_Activity_
Pictures aside, please retype the whole listing word for word.

_Recorded information_

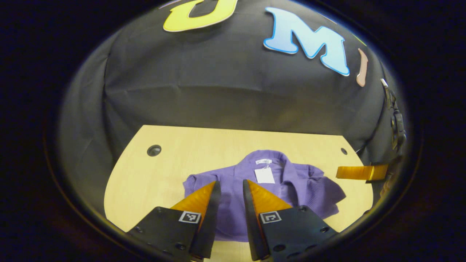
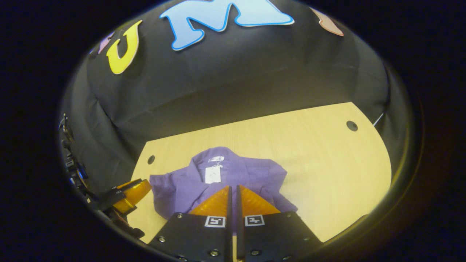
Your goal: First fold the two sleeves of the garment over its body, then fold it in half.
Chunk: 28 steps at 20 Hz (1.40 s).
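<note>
Purple shirt (image 1: 236,189) lay on the table (image 1: 145,182), collar toward the wall, both sleeves already folded in over the body, a white tag (image 1: 264,175) at the neck. Left gripper (image 1: 232,187) hovered above the shirt's near half, fingers apart with a clear gap, nothing between them. Right gripper (image 2: 233,193) hung over the shirt's near edge (image 2: 255,174), fingers pressed nearly together, gripping nothing as far as could be told. Seen from the right gripper view, left gripper just beside the shirt's side.
</note>
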Each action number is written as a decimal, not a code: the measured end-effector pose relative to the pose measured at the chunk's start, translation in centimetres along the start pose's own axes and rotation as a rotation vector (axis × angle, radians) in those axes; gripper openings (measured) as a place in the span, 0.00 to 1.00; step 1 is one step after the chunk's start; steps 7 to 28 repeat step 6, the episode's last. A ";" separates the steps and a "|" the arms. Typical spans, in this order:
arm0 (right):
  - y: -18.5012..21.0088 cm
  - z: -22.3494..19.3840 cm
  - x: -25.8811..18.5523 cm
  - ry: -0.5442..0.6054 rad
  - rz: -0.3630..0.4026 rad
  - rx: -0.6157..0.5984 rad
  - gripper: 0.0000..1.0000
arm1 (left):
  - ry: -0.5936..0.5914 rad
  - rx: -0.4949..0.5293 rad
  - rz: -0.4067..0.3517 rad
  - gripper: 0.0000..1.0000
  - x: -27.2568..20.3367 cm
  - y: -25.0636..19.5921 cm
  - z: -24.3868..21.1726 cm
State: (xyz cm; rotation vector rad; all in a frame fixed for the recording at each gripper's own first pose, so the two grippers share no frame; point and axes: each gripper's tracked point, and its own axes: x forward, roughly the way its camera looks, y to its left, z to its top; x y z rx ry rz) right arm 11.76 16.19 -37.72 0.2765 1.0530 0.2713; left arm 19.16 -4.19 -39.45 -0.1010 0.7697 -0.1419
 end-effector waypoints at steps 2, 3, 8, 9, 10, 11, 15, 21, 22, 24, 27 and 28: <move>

_Exercise solution_
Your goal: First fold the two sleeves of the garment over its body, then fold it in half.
Chunk: 28 steps at 20 Hz (1.40 s).
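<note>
Purple shirt (image 1: 236,189) lay on the table (image 1: 145,182), collar toward the wall, both sleeves already folded in over the body, a white tag (image 1: 264,175) at the neck. Left gripper (image 1: 232,187) hovered above the shirt's near half, fingers apart with a clear gap, nothing between them. Right gripper (image 2: 233,193) hung over the shirt's near edge (image 2: 255,174), fingers pressed nearly together, gripping nothing as far as could be told. Seen from the right gripper view, left gripper just beside the shirt's side.
</note>
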Each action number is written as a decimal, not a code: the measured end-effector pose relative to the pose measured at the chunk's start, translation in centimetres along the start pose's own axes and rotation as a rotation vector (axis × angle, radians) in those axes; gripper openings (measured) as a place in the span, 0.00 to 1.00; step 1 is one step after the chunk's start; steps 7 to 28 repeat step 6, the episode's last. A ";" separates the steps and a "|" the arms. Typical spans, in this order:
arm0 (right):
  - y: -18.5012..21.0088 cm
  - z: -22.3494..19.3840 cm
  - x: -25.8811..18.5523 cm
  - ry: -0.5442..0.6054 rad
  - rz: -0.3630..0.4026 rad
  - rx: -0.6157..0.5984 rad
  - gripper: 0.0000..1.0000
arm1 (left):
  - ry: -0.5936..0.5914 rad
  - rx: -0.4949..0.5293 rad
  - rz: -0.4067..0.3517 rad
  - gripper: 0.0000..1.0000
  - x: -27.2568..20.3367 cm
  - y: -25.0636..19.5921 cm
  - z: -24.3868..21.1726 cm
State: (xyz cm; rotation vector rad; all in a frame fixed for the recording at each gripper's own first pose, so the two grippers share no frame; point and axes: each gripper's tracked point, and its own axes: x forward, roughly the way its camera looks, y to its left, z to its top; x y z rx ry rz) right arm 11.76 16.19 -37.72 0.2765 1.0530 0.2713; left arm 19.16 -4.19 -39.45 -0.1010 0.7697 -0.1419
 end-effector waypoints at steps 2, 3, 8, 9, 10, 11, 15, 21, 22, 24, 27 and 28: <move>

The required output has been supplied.